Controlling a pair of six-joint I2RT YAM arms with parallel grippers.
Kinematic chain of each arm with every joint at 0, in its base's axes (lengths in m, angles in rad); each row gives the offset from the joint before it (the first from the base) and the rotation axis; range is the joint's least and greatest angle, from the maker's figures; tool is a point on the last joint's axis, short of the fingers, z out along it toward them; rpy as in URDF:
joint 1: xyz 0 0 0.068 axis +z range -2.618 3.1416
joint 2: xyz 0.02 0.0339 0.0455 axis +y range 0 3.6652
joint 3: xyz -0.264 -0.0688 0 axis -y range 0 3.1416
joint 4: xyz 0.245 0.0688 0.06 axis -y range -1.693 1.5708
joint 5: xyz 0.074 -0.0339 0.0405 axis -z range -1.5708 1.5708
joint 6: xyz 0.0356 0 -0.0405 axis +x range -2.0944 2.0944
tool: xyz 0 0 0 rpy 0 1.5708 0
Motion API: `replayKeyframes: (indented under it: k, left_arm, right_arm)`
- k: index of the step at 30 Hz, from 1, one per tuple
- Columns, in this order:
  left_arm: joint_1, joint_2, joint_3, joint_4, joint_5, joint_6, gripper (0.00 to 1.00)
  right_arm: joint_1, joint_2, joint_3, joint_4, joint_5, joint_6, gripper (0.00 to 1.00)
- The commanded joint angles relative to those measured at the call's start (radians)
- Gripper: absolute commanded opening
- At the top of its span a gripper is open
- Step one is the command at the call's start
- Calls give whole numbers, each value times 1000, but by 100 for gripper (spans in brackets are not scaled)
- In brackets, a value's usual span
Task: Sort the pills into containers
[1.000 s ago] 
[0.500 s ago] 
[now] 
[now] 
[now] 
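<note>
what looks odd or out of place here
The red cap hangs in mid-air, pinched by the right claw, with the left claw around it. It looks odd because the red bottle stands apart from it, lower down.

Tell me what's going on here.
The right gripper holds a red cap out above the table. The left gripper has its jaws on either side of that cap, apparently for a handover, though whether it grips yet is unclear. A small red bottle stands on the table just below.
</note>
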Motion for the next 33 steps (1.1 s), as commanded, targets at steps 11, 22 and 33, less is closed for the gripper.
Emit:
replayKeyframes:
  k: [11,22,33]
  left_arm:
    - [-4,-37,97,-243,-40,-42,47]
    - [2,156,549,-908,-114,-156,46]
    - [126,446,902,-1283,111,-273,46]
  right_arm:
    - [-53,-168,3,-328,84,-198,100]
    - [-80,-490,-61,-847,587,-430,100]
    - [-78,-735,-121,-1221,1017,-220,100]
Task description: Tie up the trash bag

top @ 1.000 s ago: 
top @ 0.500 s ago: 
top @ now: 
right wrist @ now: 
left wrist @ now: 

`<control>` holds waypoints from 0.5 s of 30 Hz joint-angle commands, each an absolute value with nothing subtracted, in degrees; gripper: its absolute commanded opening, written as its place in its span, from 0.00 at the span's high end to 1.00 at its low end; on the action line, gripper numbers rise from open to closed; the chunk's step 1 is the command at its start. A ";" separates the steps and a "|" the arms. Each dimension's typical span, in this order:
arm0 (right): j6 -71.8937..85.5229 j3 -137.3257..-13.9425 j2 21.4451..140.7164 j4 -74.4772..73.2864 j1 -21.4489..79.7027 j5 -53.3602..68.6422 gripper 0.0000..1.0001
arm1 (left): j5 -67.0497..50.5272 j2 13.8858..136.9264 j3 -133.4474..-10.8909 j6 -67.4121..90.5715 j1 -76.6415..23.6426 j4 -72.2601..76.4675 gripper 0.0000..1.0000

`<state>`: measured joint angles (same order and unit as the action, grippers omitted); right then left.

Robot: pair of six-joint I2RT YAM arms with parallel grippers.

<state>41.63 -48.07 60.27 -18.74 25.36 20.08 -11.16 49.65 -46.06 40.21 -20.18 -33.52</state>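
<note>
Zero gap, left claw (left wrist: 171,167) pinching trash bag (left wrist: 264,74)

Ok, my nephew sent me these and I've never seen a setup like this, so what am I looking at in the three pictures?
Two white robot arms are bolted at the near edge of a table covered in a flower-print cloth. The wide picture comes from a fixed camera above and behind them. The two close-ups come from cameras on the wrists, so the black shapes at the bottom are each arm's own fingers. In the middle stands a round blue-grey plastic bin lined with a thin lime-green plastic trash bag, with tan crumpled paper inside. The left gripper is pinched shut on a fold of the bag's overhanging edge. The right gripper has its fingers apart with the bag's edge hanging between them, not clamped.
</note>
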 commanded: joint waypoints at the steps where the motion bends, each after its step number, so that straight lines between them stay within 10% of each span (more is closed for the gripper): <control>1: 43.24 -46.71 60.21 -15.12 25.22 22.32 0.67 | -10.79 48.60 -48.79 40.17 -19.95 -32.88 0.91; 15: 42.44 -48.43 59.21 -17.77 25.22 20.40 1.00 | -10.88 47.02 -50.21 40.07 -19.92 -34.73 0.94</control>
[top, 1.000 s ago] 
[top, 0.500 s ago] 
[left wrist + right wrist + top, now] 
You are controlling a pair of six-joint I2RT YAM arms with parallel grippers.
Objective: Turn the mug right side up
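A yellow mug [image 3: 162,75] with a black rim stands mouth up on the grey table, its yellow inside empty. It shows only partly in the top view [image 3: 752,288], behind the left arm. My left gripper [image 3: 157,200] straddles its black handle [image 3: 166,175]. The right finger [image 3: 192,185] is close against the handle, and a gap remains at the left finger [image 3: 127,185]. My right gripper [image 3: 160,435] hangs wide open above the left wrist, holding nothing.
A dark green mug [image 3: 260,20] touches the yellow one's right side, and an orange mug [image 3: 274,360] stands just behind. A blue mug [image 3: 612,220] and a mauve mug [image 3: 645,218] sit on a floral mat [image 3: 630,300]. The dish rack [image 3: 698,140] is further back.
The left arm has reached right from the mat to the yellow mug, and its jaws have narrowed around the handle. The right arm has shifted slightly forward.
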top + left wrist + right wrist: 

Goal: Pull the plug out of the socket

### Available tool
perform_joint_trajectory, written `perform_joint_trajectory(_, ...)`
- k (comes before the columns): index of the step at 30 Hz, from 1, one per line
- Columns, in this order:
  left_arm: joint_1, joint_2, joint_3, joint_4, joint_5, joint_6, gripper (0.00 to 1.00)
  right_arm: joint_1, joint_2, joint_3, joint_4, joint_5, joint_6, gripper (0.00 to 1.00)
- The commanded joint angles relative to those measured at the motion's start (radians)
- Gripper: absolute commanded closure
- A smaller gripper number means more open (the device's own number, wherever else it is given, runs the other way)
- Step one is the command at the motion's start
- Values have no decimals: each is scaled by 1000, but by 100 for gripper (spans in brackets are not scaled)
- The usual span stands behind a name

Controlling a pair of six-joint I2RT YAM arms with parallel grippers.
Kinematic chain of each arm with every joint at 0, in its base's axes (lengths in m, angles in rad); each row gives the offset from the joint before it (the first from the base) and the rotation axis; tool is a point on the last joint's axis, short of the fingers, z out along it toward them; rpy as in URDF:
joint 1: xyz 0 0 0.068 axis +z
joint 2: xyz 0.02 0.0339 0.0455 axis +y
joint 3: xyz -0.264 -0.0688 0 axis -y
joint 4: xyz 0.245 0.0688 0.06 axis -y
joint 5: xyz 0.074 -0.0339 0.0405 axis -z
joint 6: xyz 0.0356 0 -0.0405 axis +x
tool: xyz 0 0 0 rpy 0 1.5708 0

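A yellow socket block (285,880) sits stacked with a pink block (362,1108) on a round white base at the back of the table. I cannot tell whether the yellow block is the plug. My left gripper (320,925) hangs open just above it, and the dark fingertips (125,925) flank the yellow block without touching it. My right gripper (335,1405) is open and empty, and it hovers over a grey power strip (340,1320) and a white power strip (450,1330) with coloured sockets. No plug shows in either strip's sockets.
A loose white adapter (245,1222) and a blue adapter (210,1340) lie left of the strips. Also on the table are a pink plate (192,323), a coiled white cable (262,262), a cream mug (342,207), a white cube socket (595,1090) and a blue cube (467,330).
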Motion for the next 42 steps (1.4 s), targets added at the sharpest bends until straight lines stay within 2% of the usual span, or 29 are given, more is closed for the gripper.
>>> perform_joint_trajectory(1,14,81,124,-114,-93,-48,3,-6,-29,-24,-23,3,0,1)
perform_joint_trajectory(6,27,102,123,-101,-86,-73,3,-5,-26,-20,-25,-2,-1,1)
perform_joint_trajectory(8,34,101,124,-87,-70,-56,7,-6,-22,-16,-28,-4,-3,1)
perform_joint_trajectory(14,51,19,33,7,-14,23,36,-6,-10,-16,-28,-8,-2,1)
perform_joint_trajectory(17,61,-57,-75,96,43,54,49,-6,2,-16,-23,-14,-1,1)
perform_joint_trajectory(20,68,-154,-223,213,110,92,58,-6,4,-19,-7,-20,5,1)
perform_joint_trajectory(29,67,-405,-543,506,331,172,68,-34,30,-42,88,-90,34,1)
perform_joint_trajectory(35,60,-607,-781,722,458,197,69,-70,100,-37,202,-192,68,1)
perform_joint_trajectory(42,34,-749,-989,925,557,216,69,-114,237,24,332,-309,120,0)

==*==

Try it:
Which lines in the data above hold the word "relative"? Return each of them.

Completed exercise:
- The commanded joint angles relative to those measured at the call's start (radians)
- The commanded joint angles relative to those measured at the motion's start (radians)

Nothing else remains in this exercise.